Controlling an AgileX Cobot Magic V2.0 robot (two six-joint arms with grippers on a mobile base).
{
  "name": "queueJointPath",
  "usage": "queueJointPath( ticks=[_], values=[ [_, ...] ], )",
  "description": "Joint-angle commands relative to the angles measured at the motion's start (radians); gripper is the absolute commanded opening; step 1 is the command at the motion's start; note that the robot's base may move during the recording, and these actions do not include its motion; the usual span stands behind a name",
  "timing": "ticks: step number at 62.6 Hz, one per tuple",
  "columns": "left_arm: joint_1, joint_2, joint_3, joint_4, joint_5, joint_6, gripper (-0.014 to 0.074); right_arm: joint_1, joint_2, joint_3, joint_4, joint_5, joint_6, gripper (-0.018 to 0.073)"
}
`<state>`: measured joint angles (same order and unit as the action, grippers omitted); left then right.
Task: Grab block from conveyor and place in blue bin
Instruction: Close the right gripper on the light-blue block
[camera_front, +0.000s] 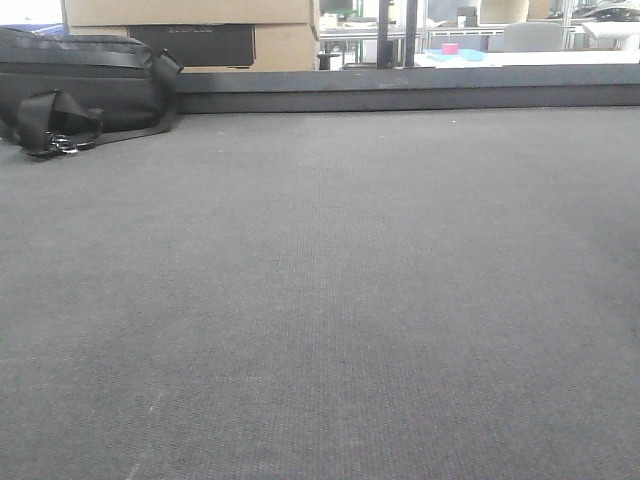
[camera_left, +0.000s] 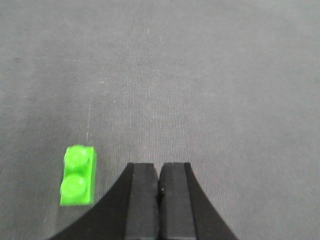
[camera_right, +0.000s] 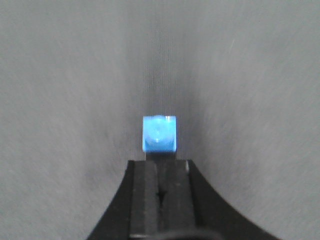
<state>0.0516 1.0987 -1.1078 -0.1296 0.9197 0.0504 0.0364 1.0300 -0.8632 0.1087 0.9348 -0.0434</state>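
The conveyor is a dark grey woven belt that fills all views. In the left wrist view a bright green two-stud block lies on the belt, to the left of my left gripper. That gripper is shut and empty, its pads pressed together. In the right wrist view a small blue block lies on the belt just beyond the tips of my right gripper, which is shut with nothing between its pads. Neither gripper nor either block shows in the front view.
A black bag with a strap lies at the belt's far left, by the dark raised edge. Cardboard boxes stand behind it. Far back, a light blue tray holds a pink item.
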Motion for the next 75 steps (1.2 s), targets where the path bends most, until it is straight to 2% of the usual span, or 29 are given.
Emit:
queueJointPath(
  ticks=[1, 8, 18, 32, 36, 39, 46, 52, 56, 75],
  values=[
    [-0.004, 0.079, -0.039, -0.012, -0.007, -0.002, -0.0111, -0.003, 0.102, -0.052, -0.009, 0.045, -0.001, -0.0162],
    [-0.004, 0.151, -0.047, -0.015, -0.027, -0.002, -0.0111, -0.003, 0.201, -0.088, -0.009, 0.089, -0.001, -0.0162],
    [-0.004, 0.219, -0.047, -0.015, 0.005, -0.002, -0.0111, -0.003, 0.282, -0.134, -0.009, 0.15, -0.001, -0.0162],
    [-0.004, 0.246, -0.047, -0.015, 0.009, -0.002, -0.0111, -0.003, 0.33, -0.141, -0.009, 0.135, -0.001, -0.0155],
    [-0.004, 0.246, -0.047, -0.015, 0.009, -0.002, -0.0111, -0.003, 0.342, -0.141, -0.018, 0.132, -0.001, -0.0105],
    [-0.004, 0.246, -0.047, -0.015, 0.009, -0.002, -0.0111, -0.003, 0.349, -0.141, -0.041, 0.126, -0.001, -0.0024],
    [-0.004, 0.246, -0.043, -0.016, 0.009, -0.002, -0.0111, -0.003, 0.369, -0.141, -0.085, 0.11, -0.001, 0.0238],
    [-0.004, 0.247, -0.044, -0.018, 0.009, -0.002, -0.0111, -0.003, 0.389, -0.141, -0.08, 0.103, -0.001, 0.0405],
    [-0.004, 0.247, -0.044, -0.018, 0.009, -0.002, -0.0111, -0.003, 0.405, -0.141, -0.065, 0.103, -0.001, 0.0438],
    [-0.004, 0.247, -0.044, -0.024, 0.009, -0.002, -0.0111, -0.003, 0.552, -0.141, -0.004, 0.039, -0.001, 0.0421]
  ],
)
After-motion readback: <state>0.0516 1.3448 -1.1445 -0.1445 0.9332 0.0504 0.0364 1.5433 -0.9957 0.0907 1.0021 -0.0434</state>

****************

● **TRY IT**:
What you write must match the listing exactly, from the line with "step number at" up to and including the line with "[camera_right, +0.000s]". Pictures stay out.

● **TASK RESULT**:
  "timing": "ticks: step number at 62.6 Hz, one per tuple",
  "columns": "left_arm: joint_1, joint_2, joint_3, joint_4, joint_5, joint_6, gripper (-0.014 to 0.074); right_arm: joint_1, joint_2, joint_3, joint_4, joint_5, joint_6, gripper (-0.018 to 0.073)"
}
`<state>`: measured joint angles (same order and unit as the action, grippers omitted); left then right.
Task: Grab block from conveyor and place in blue bin
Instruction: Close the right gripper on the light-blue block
[camera_front, +0.000s] 
[camera_left, +0.000s] 
[camera_right, +0.000s] 

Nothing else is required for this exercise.